Nov. 15 (UPI) — The Department of Defense has promised “significant progress” on the F-35 Lighting II Joint Strike Fighter, after hearing from lawmakers Wednesday that it’s unlikely to receive a multiyear contract to continue the program until problems with the aircraft are resolved.
Lockheed Martin and F-35 engine maker Pratt and Whitney want multiyear production contracts for the aircraft, but the program has been dogged by high operating costs, inadequate repair capacity, parts shortages and replacement parts that don’t last as long as they should.
While Lockheed and its subcontractors have been issued long-term contracts on the aircraft this year — including a $34 billion contract last month for several future production lots of the F-35 — delays and development issues have given Pentagon officials and members of Congress responsible for oversight pause on awarding similar future deals.
“I don’t see a multiyear contract going forward until the fundamental questions that have been asked thus far, and several that have not yet been put on the table have been resolved,” Rep.
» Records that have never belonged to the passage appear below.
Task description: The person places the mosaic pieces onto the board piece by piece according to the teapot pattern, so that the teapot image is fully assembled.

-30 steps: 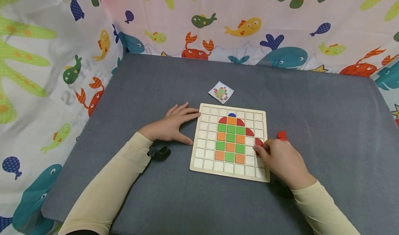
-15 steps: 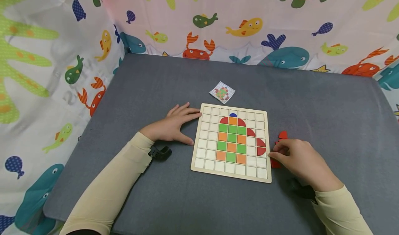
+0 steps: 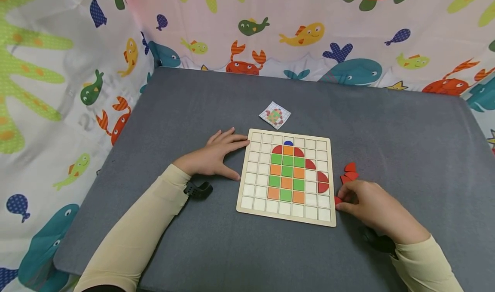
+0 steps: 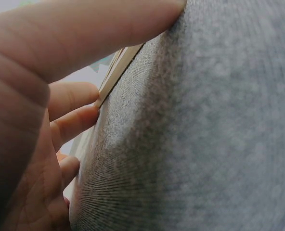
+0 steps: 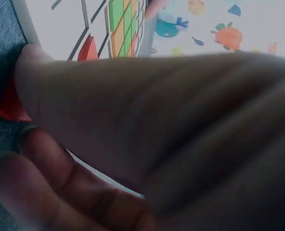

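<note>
A wooden grid board (image 3: 247, 171) lies on the grey table, with green, orange, red and blue pieces set in its squares. Fingers spread, my left hand (image 3: 209, 156) rests at the board's left edge; in the left wrist view, fingertips (image 4: 92, 91) touch the board's side (image 4: 114, 74). Beside the board's lower right edge, my right hand (image 3: 373, 208) pinches a red piece (image 3: 337, 200) at the table surface. The right wrist view has the thumb (image 5: 32, 82) over this red piece (image 5: 11, 103), hiding part of it.
More loose red pieces (image 3: 349, 176) lie just right of the board, beyond the right hand. A small card (image 3: 275, 115) with a printed coloured grid pattern lies behind the board. A sea-animal curtain (image 3: 216, 21) hangs along the table's back and left.
My right hand has left the board's right side and moved right and toward me, to the loose red pieces. The lower red quarter piece is uncovered on the board. The left hand stays put.
</note>
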A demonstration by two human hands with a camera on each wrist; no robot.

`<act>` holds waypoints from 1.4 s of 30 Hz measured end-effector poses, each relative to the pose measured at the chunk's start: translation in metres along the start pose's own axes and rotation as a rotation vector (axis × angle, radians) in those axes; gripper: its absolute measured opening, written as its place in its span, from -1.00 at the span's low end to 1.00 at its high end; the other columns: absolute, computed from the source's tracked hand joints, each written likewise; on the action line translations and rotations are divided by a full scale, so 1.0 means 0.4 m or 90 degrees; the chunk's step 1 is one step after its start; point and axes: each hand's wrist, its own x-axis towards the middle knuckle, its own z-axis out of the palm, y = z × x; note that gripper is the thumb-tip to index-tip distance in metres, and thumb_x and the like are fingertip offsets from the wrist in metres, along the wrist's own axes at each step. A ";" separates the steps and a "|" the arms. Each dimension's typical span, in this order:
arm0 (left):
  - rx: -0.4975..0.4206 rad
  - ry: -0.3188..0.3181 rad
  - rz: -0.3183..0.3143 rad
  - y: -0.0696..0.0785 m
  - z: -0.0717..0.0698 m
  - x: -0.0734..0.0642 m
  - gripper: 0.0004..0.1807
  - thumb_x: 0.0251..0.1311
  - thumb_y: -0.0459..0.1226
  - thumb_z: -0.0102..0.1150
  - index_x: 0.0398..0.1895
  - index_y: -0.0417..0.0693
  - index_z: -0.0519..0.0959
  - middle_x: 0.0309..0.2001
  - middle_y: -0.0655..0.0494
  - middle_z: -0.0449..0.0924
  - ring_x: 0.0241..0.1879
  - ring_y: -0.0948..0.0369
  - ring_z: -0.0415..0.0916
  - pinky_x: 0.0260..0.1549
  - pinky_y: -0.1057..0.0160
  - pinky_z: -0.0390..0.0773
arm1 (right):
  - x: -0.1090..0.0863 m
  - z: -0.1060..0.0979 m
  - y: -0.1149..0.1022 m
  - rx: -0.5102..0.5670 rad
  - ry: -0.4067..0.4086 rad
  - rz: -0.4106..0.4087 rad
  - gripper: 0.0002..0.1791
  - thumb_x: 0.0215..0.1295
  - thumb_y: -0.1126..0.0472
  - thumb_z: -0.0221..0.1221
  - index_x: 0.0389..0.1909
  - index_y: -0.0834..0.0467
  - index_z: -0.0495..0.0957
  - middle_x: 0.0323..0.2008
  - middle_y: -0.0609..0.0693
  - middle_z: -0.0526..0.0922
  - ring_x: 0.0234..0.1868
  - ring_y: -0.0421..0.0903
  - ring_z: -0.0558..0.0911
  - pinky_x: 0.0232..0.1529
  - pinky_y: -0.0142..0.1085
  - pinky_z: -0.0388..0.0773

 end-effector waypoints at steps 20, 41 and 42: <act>-0.001 -0.002 0.002 -0.010 0.007 -0.002 0.18 0.05 0.14 0.60 0.69 0.09 0.17 0.67 0.17 0.06 0.71 0.01 -0.40 0.59 -0.19 -0.46 | 0.007 0.021 -0.045 -0.014 0.155 -0.280 -0.70 0.06 0.35 0.57 -0.36 -0.10 0.72 -0.41 -0.37 0.54 -0.44 -0.39 0.45 -0.45 -0.44 0.47; -0.001 0.000 0.004 -0.002 -0.001 0.000 0.19 0.05 0.13 0.61 0.69 0.09 0.17 0.67 0.17 0.06 0.71 0.03 -0.41 0.59 -0.15 -0.48 | 0.029 0.083 -0.073 -0.078 0.171 -0.344 -0.71 0.01 0.36 0.60 -0.29 -0.05 0.84 -0.27 -0.31 0.65 -0.31 -0.38 0.60 -0.32 -0.40 0.66; -0.002 0.001 0.003 -0.002 -0.001 -0.001 0.19 0.04 0.13 0.61 0.69 0.09 0.17 0.67 0.18 0.06 0.71 0.03 -0.42 0.59 -0.15 -0.48 | 0.030 0.082 -0.074 -0.081 0.169 -0.341 -0.72 0.03 0.35 0.59 -0.27 -0.04 0.84 -0.27 -0.31 0.65 -0.31 -0.38 0.60 -0.32 -0.39 0.66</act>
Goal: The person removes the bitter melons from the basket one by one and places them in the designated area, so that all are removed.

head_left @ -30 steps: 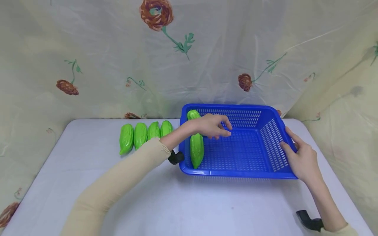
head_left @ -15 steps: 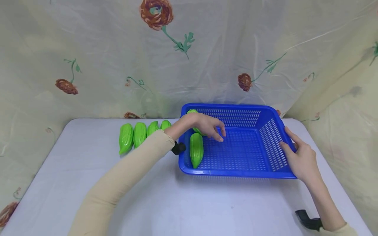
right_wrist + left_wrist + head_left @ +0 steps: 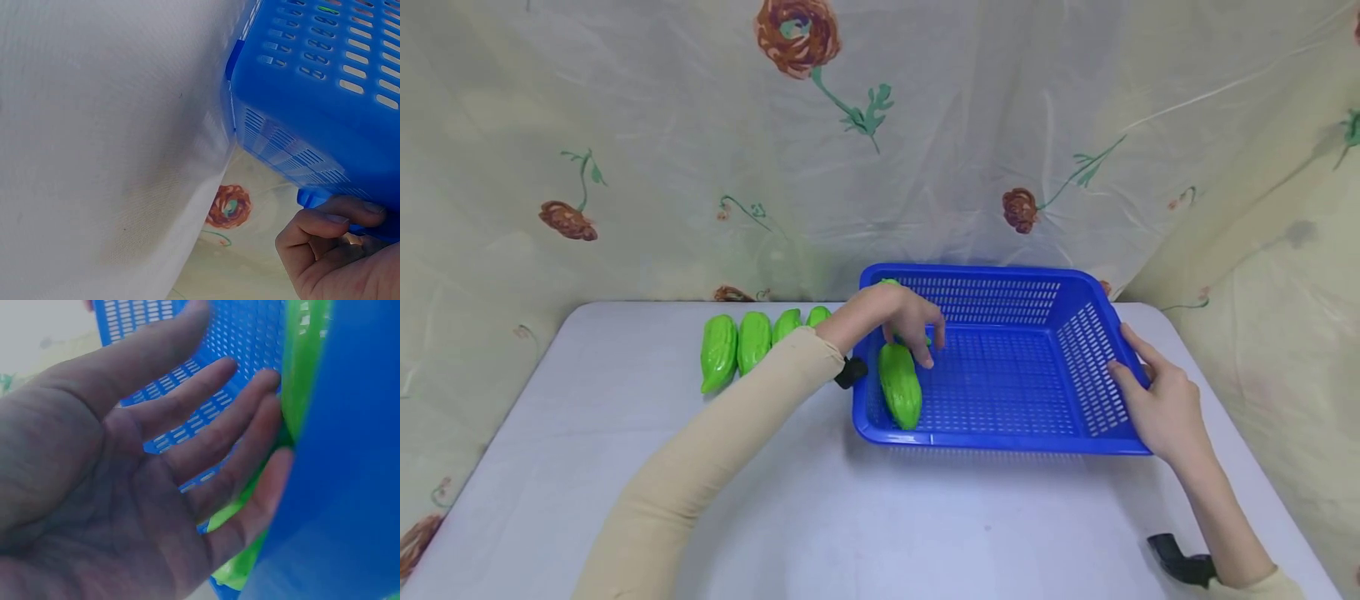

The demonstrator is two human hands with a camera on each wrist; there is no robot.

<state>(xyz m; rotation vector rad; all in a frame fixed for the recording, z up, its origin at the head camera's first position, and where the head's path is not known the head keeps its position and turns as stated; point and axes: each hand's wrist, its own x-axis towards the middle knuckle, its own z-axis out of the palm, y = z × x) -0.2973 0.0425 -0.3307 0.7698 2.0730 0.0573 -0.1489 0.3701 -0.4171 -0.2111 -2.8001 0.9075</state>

John Garamendi, D-Calif., chair of the House Armed Services Readiness Committee, said during a joint hearing two House Armed Services subcommittees Wednesday. “Heretofore, the contractors have had the long end of the leather and the government has been on the short end of the leather. That’s going to change.”
“The Tactical Air and Land Forces subcommittee has and will continue to support the program, but we don’t have unlimited resources which seem continually needed to achieve the elusive term associated with this program, ‘affordability,'” Rep. Donald Norcross, D-N.J., co-chair of the House Subcommittee on Tactical Air and Land Forces, said in his opening statement before the Wednesday hearing.
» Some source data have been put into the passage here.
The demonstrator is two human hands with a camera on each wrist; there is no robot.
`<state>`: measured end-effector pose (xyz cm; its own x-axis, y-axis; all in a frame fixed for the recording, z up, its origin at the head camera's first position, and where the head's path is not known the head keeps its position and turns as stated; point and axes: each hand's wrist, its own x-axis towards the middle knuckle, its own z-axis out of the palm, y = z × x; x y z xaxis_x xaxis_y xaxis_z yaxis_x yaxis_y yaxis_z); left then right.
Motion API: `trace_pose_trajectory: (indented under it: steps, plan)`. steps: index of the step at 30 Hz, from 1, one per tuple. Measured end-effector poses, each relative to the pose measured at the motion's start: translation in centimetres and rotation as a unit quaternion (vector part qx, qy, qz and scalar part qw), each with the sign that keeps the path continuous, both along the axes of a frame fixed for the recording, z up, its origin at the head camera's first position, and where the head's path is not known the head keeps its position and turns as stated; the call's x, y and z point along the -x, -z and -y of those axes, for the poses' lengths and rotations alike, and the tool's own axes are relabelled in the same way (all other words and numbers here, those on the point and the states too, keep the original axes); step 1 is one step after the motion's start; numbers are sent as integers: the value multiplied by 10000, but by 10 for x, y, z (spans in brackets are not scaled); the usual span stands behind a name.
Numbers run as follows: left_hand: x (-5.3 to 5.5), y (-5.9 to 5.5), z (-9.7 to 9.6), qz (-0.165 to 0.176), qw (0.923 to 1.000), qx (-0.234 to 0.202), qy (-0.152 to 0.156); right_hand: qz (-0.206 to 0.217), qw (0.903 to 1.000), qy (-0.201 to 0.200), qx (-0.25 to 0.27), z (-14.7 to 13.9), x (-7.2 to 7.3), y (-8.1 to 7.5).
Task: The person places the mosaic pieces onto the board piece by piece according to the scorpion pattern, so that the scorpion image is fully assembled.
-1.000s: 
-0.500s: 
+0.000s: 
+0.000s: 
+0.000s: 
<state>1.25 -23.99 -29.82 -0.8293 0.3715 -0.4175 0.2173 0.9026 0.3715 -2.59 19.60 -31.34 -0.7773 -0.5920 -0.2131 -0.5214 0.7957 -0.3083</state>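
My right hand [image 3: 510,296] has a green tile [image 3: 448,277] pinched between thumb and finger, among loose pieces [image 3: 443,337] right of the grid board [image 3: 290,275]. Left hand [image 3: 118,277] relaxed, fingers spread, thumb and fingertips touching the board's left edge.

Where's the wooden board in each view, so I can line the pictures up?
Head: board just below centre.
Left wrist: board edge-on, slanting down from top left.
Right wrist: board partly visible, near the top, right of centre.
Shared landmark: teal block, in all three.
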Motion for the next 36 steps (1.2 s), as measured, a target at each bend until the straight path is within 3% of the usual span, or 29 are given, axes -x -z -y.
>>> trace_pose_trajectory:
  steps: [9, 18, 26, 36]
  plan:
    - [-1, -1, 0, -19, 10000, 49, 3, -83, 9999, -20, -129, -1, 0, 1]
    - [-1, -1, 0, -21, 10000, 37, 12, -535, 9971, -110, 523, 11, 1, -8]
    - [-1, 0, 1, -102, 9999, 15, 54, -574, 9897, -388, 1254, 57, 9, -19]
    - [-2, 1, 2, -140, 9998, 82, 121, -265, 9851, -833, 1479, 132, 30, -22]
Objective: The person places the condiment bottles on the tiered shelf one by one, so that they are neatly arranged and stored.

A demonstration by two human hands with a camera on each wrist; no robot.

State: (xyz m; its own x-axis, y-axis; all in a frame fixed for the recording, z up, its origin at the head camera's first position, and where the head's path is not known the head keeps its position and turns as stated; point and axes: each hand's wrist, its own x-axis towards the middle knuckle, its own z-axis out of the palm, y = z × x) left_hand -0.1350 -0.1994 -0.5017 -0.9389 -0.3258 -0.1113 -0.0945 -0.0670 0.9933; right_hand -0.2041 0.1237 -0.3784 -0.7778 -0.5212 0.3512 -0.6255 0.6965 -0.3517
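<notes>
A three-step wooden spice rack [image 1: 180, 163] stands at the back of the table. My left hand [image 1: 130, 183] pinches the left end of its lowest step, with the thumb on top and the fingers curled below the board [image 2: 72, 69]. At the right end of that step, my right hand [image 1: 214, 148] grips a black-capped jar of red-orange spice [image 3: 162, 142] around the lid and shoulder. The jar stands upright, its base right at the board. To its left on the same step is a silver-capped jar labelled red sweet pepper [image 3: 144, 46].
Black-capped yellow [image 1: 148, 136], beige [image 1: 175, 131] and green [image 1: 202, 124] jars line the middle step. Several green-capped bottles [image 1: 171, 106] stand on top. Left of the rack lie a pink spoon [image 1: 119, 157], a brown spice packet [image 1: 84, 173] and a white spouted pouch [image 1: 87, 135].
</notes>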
Lawmakers also stressed ongoing challenges with the Autonomic Logistics Information System, referred to as ALIS, which was created to deliver parts to aircraft maintainers but was so burdensome to use that some Air Force instructors and students stopped using it earlier this year, as Defense News reported in March.
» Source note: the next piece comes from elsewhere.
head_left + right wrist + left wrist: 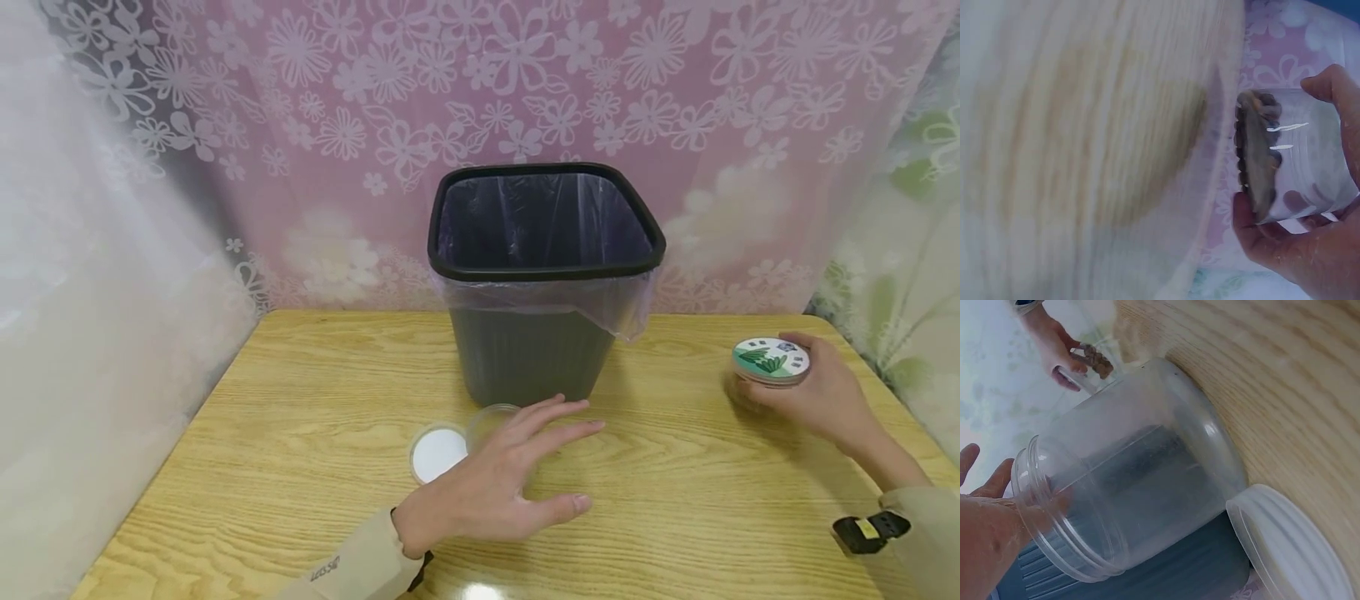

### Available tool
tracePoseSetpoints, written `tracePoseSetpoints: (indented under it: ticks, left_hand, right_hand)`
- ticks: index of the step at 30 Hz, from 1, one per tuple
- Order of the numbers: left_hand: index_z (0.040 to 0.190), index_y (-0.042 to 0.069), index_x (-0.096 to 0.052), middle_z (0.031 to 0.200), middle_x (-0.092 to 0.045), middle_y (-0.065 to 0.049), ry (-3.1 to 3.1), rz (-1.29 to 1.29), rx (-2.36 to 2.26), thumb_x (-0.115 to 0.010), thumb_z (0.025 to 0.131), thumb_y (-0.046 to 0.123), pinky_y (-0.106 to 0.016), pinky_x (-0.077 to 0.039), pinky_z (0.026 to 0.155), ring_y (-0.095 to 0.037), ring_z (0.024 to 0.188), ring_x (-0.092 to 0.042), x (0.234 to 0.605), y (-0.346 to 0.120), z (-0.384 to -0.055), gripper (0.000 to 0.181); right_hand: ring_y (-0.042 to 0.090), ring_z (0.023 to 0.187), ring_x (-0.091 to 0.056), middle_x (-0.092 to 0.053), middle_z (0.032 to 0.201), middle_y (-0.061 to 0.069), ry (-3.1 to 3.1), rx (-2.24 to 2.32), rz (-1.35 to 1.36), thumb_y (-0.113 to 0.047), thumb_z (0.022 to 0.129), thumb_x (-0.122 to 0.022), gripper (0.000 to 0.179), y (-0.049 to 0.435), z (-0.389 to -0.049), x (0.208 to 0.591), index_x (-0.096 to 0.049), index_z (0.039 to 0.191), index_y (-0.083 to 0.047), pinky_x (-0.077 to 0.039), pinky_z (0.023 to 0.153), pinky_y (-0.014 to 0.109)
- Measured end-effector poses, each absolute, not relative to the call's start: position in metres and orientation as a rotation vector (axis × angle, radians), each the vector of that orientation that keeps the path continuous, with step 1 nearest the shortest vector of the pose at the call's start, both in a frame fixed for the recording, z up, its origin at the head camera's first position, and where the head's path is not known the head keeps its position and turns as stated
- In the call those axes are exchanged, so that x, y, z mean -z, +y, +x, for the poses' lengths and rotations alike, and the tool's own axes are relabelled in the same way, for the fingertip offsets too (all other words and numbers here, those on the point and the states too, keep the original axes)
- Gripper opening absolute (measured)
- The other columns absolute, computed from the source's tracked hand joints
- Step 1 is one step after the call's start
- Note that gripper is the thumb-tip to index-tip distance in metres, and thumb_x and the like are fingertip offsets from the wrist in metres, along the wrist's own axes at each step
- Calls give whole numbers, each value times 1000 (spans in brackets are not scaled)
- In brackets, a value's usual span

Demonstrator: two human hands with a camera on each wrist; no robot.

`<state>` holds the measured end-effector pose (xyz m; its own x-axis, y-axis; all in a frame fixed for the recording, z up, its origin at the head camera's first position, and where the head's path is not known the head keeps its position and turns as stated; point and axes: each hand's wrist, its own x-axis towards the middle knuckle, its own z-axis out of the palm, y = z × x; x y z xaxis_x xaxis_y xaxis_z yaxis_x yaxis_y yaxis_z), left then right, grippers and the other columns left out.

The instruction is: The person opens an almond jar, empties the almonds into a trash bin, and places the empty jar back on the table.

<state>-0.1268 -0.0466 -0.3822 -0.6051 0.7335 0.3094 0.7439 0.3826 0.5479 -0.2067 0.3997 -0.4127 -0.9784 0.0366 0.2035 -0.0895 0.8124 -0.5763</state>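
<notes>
My right hand (825,400) grips a clear plastic jar (1310,150) at the table's right side. Its lid (772,358) is printed in white and green, and brown lumpy pieces (1260,156) lie at the bottom of the jar. My left hand (502,483) has its fingers spread over a second clear jar (1129,469), which it partly hides in the head view. That jar stands uncovered, with nothing seen inside. Right beside it lies a round lid (438,455) with a white face, also visible in the left wrist view.
A dark bin (532,358) with a black rim and a thin purple liner bag stands at the back middle of the wooden table (337,392), just behind the uncovered jar. Flowered curtains (345,192) hang behind the table and along its sides.
</notes>
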Motion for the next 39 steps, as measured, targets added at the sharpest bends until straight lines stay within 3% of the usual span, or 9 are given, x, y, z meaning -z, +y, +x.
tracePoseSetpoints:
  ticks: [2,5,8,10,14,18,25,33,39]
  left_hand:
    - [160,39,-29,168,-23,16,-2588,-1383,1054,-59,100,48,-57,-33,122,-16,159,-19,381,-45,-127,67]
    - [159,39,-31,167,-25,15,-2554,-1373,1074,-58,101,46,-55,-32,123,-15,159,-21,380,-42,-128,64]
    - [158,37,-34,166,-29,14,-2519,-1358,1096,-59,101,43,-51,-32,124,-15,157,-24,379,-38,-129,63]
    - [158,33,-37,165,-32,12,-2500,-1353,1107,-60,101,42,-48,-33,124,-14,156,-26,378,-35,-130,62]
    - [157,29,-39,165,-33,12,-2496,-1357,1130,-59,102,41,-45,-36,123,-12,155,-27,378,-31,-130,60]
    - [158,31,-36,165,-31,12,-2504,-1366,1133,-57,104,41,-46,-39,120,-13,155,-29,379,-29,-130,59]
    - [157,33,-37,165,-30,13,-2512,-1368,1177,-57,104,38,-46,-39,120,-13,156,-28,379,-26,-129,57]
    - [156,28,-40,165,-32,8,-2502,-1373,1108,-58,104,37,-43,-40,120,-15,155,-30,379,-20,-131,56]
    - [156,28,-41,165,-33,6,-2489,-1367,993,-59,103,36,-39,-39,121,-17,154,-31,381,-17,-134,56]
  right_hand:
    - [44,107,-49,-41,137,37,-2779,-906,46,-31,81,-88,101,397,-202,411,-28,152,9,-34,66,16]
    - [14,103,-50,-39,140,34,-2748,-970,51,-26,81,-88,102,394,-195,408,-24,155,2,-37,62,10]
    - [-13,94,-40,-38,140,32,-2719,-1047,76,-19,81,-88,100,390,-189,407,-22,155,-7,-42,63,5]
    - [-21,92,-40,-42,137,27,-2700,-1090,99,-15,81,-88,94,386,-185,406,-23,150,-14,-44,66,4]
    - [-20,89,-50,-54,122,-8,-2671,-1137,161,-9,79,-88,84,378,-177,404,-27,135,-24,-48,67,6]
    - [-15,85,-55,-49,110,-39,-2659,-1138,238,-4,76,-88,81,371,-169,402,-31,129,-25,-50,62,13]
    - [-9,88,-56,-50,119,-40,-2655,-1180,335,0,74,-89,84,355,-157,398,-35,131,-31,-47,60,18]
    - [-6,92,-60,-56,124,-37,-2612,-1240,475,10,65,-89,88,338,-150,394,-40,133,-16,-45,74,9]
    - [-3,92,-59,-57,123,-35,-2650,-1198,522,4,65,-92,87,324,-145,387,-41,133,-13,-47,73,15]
The Department of Defense this week attributed problems with ALIS to Lockheed’s grip on intellectual property associated with the system, which the Pentagon wants made public.
In a press release issued after the hearing the Pentagon stressed that it is actively working to update ALIS.
“What we are doing is re-architecting ALIS to make sure it meets the needs of the warfighter while making good use of taxpayer dollars, and we are working on a detailed plan right now as to when that capability will be delivered,” Ellen M. Lord, undersecretary of defense for acquisition and sustainment, told lawmakers during the hearing.
Lord said the Pentagon would not consider funding to award F-35 multiyear contracts for at least a year. Improvements to ALIS are costing Lockheed roughly $50 million, and the company will spend an additional $120 million for other improvements, USNI News reported Wednesday.
Air Force Lt. Gen. Eric T. Fick, the F-35 program executive officer, told the subcommittees he expects “significant improvement” on ALIS by fall 2020.
At the end of October, the Department of Defense awarded Lockheed a contract for 478 F-35 fighter planes at a cost below $80 million each — the largest contract and lowest price for the series. That deal was announced eight days after Lockheed announced a delay in testing that could keep the plane from full production for 13 months.
Acquisition costs during the F-35 program’s life cycle are estimated at more than $406 billion and sustainment costs at more than $1 trillion.
Thus far, Lockheed has delivered 460 F-35 Lightning II Strike Fighters to the U.S. Air Force, Navy and Marine Corps and to partner nations.
At a joint White House news conference Wednesday Turkish prime minister Recep Tayyip Erdogan, who was in Washington D.C. to meet with President Donald Trump, said the two discussed Turkey’s dispute with the U.S. over the F-35 and the Russian S-400 defense system, which Turkey has elected to buy instead of a U.S. manufactured one. Erdogan held open the possibility of buying a Raytheon-made Patriot missile system instead of the S-400.
In the hearing, Fick said the U.S. has found replacements for all but a dozen alternate suppliers for components of the aircraft previously provided by Turkey before Turkey’s removal from the F-35 partnership.